- **WHAT YOU NEED TO DO**
Repeat the lines below exactly as written, please, from the line with "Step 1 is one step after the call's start" to the line with "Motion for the", both lines included, and no others.

- **EXERCISE MATERIALS**
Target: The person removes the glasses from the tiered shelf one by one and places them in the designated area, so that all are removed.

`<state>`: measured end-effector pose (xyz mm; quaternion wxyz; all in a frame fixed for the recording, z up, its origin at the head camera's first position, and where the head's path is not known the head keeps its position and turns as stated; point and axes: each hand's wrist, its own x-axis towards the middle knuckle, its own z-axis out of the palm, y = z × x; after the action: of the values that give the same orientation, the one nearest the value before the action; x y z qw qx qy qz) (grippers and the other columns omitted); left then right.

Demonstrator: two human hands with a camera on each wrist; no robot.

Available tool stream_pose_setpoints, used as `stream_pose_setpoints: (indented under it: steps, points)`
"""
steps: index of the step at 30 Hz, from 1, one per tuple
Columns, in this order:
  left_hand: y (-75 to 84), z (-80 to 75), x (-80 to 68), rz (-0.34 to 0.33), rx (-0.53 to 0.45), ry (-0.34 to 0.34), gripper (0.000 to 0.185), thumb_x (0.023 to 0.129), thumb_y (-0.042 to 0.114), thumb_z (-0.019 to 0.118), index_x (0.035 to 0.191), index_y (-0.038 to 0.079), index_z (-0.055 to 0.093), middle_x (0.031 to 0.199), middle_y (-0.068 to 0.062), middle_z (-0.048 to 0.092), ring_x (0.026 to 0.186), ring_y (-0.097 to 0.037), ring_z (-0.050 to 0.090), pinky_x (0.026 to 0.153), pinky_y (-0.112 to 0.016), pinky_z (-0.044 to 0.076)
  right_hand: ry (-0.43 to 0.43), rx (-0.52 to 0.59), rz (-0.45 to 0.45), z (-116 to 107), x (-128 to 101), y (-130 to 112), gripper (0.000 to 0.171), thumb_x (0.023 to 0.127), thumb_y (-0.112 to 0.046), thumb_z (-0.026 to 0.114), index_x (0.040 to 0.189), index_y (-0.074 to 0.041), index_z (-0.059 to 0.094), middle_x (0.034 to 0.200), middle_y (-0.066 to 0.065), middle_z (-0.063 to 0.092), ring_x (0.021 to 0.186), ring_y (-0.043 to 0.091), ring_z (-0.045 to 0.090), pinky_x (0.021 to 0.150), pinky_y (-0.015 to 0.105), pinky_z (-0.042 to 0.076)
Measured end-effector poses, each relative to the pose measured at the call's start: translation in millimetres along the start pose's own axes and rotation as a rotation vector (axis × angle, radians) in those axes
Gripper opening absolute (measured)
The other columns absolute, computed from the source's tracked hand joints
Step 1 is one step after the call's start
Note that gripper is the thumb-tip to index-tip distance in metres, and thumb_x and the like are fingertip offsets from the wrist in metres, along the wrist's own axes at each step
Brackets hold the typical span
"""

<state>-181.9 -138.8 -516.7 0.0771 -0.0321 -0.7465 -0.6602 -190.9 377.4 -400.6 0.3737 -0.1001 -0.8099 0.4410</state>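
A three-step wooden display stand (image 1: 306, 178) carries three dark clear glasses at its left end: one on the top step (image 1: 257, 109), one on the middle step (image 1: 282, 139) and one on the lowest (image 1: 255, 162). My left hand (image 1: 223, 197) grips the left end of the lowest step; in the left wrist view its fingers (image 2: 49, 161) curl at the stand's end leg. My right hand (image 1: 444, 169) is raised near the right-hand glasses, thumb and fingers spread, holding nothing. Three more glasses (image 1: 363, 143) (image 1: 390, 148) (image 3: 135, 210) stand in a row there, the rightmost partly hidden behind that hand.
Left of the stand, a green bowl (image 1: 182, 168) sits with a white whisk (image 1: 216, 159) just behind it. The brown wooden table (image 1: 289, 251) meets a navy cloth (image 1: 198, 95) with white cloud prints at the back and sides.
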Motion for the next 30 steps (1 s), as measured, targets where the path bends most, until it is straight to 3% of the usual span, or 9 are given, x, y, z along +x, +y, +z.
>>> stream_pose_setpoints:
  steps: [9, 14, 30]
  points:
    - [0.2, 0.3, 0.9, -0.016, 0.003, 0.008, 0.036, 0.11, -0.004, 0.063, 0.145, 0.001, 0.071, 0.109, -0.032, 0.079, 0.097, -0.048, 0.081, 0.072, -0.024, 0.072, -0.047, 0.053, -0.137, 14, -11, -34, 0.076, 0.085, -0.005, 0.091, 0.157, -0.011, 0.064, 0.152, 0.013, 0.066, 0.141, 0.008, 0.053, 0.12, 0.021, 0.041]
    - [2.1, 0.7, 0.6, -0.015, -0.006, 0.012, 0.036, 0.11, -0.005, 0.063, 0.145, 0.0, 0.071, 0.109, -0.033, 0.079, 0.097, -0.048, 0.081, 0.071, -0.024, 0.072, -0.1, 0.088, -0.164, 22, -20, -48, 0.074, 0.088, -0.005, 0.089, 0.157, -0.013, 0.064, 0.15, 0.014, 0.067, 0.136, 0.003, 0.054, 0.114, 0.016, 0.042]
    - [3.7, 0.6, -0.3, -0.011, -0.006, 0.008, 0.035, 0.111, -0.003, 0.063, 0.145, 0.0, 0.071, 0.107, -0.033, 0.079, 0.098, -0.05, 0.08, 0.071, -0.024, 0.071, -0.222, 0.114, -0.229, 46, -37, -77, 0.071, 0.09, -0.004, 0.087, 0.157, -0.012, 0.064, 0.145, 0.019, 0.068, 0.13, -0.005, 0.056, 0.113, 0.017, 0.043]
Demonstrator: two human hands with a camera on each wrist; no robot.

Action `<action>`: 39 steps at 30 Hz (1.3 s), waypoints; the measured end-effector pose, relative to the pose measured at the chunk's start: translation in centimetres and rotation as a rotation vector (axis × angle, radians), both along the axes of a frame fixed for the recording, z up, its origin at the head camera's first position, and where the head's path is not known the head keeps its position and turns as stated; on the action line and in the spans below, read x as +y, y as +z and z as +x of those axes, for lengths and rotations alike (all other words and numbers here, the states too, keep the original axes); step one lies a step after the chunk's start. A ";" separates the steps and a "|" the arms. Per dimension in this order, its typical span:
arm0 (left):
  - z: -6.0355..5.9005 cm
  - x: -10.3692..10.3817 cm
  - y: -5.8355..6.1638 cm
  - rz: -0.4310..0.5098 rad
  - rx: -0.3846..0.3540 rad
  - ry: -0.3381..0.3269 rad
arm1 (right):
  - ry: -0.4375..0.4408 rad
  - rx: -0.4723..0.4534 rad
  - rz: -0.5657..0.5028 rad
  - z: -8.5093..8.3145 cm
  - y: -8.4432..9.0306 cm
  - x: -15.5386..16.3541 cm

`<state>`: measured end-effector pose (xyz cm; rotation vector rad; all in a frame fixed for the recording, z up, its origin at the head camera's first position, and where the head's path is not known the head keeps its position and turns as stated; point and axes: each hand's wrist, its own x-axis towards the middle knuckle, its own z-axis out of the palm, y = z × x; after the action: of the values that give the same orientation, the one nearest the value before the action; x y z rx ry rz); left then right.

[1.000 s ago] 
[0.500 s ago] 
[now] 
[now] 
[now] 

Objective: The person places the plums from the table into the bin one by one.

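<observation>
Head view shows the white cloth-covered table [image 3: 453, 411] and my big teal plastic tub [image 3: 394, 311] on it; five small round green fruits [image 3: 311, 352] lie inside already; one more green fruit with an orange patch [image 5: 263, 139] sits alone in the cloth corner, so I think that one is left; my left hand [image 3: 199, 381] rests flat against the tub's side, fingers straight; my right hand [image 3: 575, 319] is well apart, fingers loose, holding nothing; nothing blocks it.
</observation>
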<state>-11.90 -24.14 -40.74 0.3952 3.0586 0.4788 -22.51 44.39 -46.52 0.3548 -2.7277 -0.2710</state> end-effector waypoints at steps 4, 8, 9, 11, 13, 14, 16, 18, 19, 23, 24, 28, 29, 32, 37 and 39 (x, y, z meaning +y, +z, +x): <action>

- **WRITTEN RESPONSE**
Step 1 is one step after the call's start
Note that gripper is the thumb-tip to index-tip distance in metres, and thumb_x and the like are fingertip offsets from the wrist in metres, along the wrist's own axes at each step
Brackets hold the typical span
"""

<state>-181.9 -138.8 -516.7 0.0771 -0.0321 -0.7465 -0.6602 -190.9 377.4 -400.6 0.3737 -0.1001 -0.8099 0.4410</state>
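A three-step wooden display stand (image 1: 306, 178) carries three dark clear glasses at its left end: one on the top step (image 1: 257, 109), one on the middle step (image 1: 282, 139) and one on the lowest (image 1: 255, 162). My left hand (image 1: 223, 197) grips the left end of the lowest step; in the left wrist view its fingers (image 2: 49, 161) curl at the stand's end leg. My right hand (image 1: 444, 169) is raised near the right-hand glasses, thumb and fingers spread, holding nothing. Three more glasses (image 1: 363, 143) (image 1: 390, 148) (image 3: 135, 210) stand in a row there, the rightmost partly hidden behind that hand.
Left of the stand, a green bowl (image 1: 182, 168) sits with a white whisk (image 1: 216, 159) just behind it. The brown wooden table (image 1: 289, 251) meets a navy cloth (image 1: 198, 95) with white cloud prints at the back and sides.
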Motion for the next 30 steps (1 s), as measured, targets where the path bends most, until it is straight to 3% of the usual span, or 9 are given, x, y, z along +x, +y, +z.

The exercise has been carried out in full.